# 0.0 Imports

In [1]:
import warnings

import pandas as pd
import seaborn as sns

from matplotlib import pyplot as plt

## 0.1 Load data

### Feature Description based on the Project Plan

Referring to our [project plan](../docs/planning.md), it is crucial to understand the definitions of the dataset features.
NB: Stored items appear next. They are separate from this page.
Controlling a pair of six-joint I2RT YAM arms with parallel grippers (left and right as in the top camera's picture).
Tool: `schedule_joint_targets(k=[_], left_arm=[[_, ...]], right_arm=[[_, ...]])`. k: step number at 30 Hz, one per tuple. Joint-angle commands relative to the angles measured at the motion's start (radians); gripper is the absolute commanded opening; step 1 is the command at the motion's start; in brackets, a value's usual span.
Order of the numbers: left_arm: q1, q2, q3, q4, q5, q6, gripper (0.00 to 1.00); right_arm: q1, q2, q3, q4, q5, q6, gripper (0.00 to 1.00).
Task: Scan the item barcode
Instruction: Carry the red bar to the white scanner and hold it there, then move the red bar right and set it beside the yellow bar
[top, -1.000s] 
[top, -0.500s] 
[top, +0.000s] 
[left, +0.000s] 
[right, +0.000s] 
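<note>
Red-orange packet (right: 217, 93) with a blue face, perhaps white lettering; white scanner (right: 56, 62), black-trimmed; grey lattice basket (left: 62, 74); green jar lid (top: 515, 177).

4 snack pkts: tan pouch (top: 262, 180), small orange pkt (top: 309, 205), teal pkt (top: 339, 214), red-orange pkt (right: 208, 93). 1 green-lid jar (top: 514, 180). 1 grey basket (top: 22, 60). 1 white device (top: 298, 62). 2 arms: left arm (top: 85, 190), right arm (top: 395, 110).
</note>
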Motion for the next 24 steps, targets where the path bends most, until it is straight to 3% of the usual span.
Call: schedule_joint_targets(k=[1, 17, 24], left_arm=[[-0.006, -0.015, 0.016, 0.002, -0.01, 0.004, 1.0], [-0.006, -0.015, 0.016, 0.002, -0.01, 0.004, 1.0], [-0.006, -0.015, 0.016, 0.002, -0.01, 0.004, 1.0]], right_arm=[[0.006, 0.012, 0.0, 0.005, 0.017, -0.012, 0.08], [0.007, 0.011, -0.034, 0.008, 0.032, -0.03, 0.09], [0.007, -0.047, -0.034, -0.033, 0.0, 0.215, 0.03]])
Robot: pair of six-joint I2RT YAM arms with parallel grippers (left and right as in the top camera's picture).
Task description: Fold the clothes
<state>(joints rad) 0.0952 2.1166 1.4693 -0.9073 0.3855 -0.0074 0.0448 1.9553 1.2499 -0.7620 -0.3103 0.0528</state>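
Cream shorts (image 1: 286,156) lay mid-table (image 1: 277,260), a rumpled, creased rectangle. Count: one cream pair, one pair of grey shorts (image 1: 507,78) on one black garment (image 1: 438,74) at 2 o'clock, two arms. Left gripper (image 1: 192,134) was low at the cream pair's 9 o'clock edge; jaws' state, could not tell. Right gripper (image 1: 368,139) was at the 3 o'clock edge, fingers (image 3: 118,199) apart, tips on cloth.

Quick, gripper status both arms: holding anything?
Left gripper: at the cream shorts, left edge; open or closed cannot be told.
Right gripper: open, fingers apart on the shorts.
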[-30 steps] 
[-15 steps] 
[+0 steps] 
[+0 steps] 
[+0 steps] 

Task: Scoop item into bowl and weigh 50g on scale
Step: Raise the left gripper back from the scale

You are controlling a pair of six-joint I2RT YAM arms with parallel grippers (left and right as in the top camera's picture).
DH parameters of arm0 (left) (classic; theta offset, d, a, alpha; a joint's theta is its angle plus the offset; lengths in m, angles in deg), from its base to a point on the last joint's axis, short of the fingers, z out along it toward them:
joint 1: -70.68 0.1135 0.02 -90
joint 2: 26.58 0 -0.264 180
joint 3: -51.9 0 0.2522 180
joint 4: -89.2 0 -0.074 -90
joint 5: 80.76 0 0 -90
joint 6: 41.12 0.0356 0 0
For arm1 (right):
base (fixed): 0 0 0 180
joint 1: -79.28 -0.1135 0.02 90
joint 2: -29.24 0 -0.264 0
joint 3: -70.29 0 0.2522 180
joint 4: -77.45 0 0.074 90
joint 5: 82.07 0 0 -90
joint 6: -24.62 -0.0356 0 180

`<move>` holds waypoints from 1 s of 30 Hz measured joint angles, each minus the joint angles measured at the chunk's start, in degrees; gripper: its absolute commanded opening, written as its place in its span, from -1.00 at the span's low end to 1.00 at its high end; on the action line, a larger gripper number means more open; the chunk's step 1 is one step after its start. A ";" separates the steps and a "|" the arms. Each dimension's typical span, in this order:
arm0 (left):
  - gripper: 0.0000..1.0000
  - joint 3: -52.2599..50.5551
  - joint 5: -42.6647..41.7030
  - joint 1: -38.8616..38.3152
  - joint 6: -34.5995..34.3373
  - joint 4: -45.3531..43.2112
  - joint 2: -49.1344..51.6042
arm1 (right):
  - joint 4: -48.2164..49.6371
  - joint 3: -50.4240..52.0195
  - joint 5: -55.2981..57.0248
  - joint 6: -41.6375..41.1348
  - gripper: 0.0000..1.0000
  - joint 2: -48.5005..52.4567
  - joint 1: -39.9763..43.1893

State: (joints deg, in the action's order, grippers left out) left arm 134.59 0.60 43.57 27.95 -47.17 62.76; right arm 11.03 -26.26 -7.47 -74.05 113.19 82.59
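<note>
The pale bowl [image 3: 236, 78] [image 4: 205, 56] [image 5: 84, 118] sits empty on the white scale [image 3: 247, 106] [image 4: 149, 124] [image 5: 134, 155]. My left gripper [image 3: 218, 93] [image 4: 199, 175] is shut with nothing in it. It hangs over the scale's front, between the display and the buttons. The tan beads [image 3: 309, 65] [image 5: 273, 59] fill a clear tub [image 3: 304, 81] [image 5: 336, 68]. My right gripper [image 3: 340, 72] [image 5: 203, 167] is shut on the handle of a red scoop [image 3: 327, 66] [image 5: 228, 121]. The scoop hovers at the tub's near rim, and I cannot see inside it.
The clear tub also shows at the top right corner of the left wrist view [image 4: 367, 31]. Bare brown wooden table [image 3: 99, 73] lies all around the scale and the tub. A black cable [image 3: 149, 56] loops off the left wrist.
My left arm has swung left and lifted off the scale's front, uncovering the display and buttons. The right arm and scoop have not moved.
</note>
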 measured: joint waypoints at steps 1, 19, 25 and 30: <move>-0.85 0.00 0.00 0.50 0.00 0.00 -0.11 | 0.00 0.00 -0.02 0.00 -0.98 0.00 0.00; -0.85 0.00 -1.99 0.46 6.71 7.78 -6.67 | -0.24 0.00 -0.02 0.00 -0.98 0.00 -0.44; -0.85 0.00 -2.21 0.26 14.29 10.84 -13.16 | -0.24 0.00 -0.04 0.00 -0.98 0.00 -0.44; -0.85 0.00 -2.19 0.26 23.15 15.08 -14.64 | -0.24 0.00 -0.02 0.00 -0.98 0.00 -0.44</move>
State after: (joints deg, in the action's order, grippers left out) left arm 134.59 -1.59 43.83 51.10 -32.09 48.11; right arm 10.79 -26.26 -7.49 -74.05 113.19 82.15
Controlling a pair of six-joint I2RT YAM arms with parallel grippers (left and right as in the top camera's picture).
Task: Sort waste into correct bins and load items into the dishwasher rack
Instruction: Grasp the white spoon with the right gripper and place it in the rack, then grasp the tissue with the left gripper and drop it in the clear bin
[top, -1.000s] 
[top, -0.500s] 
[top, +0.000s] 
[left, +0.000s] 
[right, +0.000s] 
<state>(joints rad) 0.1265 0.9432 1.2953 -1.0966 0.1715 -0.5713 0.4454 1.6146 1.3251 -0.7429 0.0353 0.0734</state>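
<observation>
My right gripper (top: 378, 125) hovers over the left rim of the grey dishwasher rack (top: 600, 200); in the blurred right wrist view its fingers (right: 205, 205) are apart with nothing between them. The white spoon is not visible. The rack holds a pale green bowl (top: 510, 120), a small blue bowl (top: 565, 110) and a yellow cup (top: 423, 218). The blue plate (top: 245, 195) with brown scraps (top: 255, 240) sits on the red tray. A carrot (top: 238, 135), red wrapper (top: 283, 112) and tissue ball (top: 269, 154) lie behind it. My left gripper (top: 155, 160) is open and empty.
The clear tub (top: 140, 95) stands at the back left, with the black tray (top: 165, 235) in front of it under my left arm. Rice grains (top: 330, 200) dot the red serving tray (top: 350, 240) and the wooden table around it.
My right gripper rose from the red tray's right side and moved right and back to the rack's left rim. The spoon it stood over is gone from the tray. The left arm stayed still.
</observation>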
As a comprehensive description document is absent, we'll provide inferred definitions, keeping in mind that our planning takes into account movies in both script-drafting and filming stages.

**Dataset Features**:
- `show_id`: Unique identifier for the media.
- `type`: Media type.
- `title`: Media title or name.
- `director`: The directing team responsible for the media.
- `cast`: Cast members involved.
- `country`: Planned country for filming or production.
- `date_added`: Date when the media was added to the database.
- `release_year`: Year the media was released.
- `rating`: Evaluation or rating score.
- `duration`: Media runtime or duration.
- `listed_in`: Categories or genres the media falls under.
- `description`: Brief synopsis of the media.

In [2]:
netflix_data = catalog.load("netflix_data")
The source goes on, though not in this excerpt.